• ৬ই মার্চ, ২০২৬ খ্রিস্টাব্দ শুক্রবার রাত ২:৫৪
S M Tajul Islam ফেব্রুয়ারি ১৪, ২০২৫

How I Trade Perpetuals and Make Markets When Everyone Else Is Chasing Volume

Whoa!

This market is weird, and I love watching it change.

Serious traders feel it when liquidity moves in a flash.

Initially I thought concentrated liquidity and on-chain AMMs would not handle the microstructure demands of perpetuals, but newer designs prove me wrong.

My instinct said somethin’ important was shifting under the hood.

Seriously?

Market making in perpetual futures is unforgiving and fast.

You need sub-second reactions and deep orderbook awareness to avoid slippage.

On the other hand, decentralized venues are finally giving professional MM strategies the primitives they need — margining, wallets, oracle integrations, cross-margining, and granular fees.

That said, the latency profile isn’t uniform and you must architect hedging and funding-cost models that account for fast moves and multi-chain settlement delays.

Hmm…

Funding rates skew trader behavior far more than many admit.

Perp markets incentivize directional liquidity and that changes market-making math.

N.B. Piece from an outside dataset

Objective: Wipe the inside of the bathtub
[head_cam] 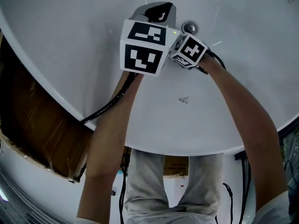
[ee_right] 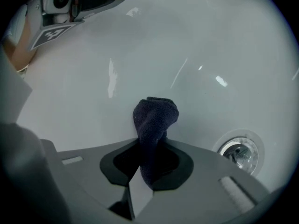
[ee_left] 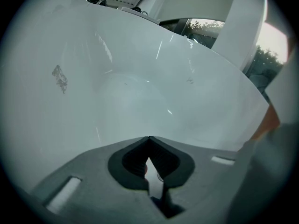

If you run a delta-neutral book, you still care about convexity, liquidation cascades, and the occasional oracle glitch that blows up a seemingly stable position.

Risk here is dominated by tail events, not just expected PnL.

Here’s the thing.

Leverage amplifies both returns and tiny execution inefficiencies quickly.

Scaling into a position slowly reduces slippage and funding shocks.

Wholesale liquidation events can cascade across L2s and CEX bridges, producing correlated slippage and sudden margin calls that your risk engine must predict or at least survive.

Algorithmic traders use staggered rebalances and signed liquidity to soften these impacts.

Whoa!

I spent time testing a few DEXs that advertise deep perp liquidity.

One stood out for professional traders who wanted tight spreads and low fees.

That exchange gave me the primitives to do real-market making: concentrated orders, margin flexibility, predictable funding payments, and tools to hedge across venues without constant manual intervention.

If you want to check their docs and UI, see the hyperliquid official site.

Really?

Practical tactics matter more than clever signals for long-term profitability.

Tight tick placement, variable order sizes, and fee-aware quoting win many months.

You should simulate funding rate drift, cross-margin exposures, and counterparty settlement latency with real historical data, not just synthetic backtests that assume perfect fills and uniform spreads.

Also, don’t forget to stress-test for oracle attacks and short squeeze mechanics.

I’m biased, but…

This part bugs me: many teams promise near-zero fees and then charge hidden costs.

Deep liquidity is built by committed LPs, not marketing slide decks.

We once had a strategy that performed great on paper until a cross-margin clearing delay caused our hedges to misalign across three chains, which taught me to value settlement certainty above momentary spread wins.

So I index execution latency like it’s a tradable risk factor.

Wow!

Perp markets reward discipline, not bravado, especially when leverage is in play.

If you plan to market-make, architect for asymmetric loss and fund volatility.

Ultimately the edge comes from combining execution tech, fee-aware quoting, and a deep understanding of funding dynamics, and keeping the whole stack resilient to black swan events.

Okay, so check this out—refine your sims, watch funding, and protect capital.

Order book heatmap showing concentrated liquidity across ticks

Practical takeaways for market makers

Whoa!

Position sizing must respect settlement risk and counterparty differences.

Keep margins conservative when you hedge across chains, and prefer predictable funding regimes to exotic fee models.

Oh, and by the way… measure realized slippage on live fills, because backtests lie in subtle ways that only surface in production.

FAQ

How should I size leverage when market making perps?

Seriously?

Start small and increase exposure only after live fills prove your sims.

Consider worst-case funding divergence, cross-margin leakage, and correlated liquidations when you set limits; those are the real killers.

Don’t treat leverage like a lever for alpha alone — treat it as a multiplier on operational risk, too.